• Aim of the task: Scan the entries below for the word "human", then copy each line that holds it.

• Supplied records:

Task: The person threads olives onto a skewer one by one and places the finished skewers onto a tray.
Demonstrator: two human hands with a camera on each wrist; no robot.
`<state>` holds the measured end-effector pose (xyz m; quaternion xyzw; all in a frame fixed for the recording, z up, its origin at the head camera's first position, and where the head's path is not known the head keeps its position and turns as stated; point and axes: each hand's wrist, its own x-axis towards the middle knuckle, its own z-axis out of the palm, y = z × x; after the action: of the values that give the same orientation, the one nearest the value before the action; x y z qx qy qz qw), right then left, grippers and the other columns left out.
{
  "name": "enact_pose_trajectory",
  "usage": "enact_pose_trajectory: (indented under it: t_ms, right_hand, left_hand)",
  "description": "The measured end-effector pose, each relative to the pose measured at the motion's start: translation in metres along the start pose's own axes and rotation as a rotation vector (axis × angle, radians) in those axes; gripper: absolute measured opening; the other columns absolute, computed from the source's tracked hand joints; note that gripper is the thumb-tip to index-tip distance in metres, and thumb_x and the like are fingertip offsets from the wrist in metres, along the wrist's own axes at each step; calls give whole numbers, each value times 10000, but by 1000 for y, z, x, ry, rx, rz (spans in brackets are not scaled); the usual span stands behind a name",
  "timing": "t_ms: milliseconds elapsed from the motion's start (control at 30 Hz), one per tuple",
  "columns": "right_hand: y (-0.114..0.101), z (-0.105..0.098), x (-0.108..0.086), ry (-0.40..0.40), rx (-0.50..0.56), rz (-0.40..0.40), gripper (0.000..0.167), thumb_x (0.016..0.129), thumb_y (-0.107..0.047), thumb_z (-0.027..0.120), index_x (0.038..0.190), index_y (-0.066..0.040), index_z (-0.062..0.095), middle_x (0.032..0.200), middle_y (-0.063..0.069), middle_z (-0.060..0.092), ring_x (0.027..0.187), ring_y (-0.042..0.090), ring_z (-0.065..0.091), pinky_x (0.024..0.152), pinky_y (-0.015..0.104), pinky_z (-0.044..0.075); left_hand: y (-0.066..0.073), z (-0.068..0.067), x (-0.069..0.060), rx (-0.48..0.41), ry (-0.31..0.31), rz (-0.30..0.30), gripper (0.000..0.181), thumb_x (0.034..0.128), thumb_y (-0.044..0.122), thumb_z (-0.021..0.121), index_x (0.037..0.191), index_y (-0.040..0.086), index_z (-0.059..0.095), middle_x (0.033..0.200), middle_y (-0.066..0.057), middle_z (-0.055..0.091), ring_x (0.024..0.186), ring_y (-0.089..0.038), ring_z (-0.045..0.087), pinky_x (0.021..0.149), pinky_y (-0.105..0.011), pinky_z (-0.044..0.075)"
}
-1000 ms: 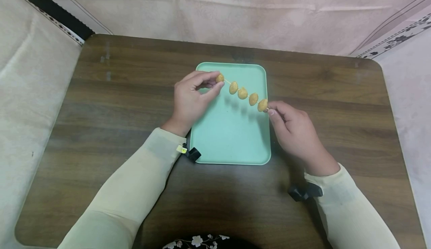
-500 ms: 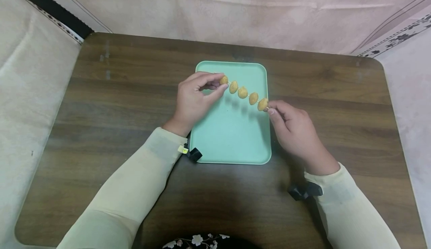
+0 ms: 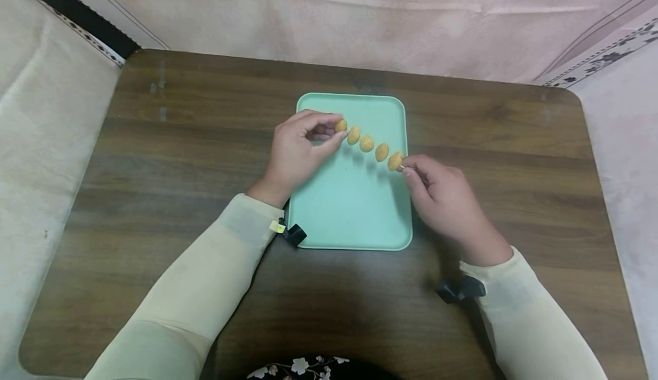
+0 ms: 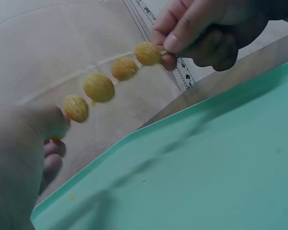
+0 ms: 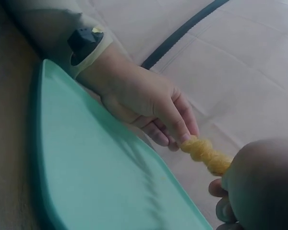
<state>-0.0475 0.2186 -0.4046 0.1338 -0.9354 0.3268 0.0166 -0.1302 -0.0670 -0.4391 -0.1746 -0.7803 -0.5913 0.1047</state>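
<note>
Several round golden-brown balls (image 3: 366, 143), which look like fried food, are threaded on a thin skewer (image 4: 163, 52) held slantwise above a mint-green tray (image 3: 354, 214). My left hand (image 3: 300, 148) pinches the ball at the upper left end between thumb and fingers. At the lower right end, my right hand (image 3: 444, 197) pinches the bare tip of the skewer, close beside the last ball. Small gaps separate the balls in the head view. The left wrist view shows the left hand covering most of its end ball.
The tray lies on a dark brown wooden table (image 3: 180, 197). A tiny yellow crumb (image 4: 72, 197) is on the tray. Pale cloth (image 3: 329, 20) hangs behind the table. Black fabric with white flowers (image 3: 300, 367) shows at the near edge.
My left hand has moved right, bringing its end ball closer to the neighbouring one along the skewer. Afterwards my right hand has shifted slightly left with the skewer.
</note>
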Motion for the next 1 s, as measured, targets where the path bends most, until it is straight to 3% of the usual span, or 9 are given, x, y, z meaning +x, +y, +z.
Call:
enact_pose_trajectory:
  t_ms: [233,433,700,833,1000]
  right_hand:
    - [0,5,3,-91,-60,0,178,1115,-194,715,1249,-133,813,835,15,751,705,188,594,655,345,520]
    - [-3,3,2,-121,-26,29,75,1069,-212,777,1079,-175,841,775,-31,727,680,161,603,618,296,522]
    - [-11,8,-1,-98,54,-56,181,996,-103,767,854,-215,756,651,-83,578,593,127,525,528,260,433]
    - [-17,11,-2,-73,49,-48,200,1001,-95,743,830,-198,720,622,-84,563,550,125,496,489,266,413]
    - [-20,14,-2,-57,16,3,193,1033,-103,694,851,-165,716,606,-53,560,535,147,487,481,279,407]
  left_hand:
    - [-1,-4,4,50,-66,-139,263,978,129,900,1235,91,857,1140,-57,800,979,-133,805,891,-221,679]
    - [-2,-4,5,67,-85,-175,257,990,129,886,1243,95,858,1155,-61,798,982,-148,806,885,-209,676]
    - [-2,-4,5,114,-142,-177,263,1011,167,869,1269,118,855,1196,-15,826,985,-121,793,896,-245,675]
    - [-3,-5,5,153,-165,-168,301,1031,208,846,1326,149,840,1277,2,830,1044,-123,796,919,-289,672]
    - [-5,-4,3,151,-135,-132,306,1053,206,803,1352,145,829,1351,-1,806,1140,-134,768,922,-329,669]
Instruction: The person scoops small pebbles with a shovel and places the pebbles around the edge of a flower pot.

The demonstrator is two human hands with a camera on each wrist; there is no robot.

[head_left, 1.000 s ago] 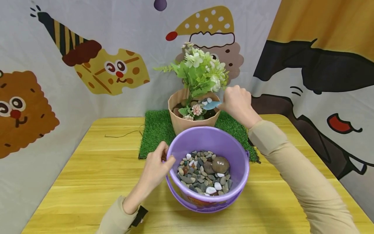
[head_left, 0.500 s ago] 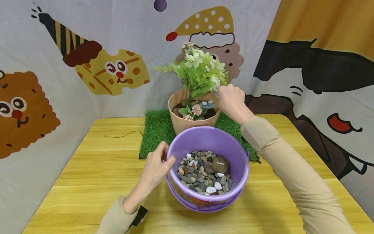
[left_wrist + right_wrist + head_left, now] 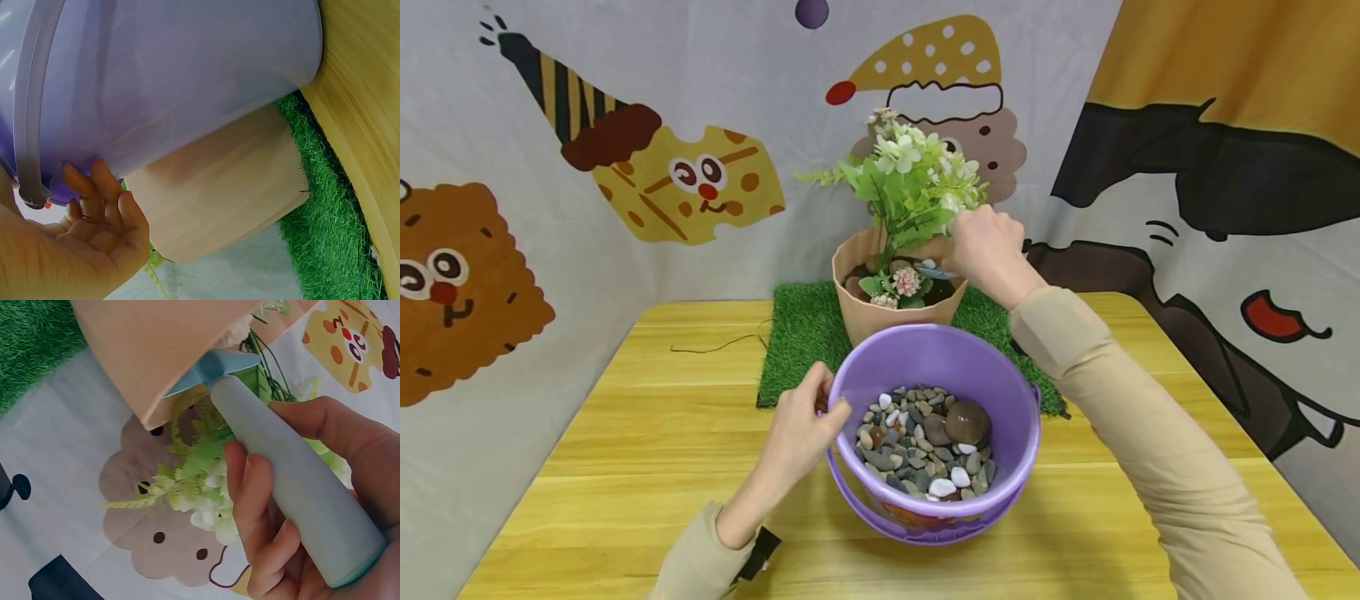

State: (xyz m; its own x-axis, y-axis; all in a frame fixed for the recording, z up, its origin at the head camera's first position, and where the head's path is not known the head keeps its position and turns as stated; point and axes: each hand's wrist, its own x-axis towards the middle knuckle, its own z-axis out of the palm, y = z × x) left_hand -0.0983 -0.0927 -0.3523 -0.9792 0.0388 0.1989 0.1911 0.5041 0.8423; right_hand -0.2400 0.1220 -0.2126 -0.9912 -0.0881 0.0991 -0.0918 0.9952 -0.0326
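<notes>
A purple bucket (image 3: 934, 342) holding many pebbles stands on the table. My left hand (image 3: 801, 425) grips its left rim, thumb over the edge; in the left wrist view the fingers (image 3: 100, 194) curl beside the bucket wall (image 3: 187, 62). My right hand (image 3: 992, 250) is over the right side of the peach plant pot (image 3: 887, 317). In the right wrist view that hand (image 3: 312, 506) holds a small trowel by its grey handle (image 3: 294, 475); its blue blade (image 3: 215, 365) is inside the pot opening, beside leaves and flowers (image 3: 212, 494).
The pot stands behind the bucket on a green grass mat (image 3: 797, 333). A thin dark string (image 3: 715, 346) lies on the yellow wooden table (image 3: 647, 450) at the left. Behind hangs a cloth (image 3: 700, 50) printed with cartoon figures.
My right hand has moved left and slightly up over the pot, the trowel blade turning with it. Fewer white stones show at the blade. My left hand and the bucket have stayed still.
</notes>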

• Response to this exercise:
Demonstrator: two human hands with a camera on each wrist; no robot.
The demonstrator is two human hands with a camera on each wrist; there is no robot.

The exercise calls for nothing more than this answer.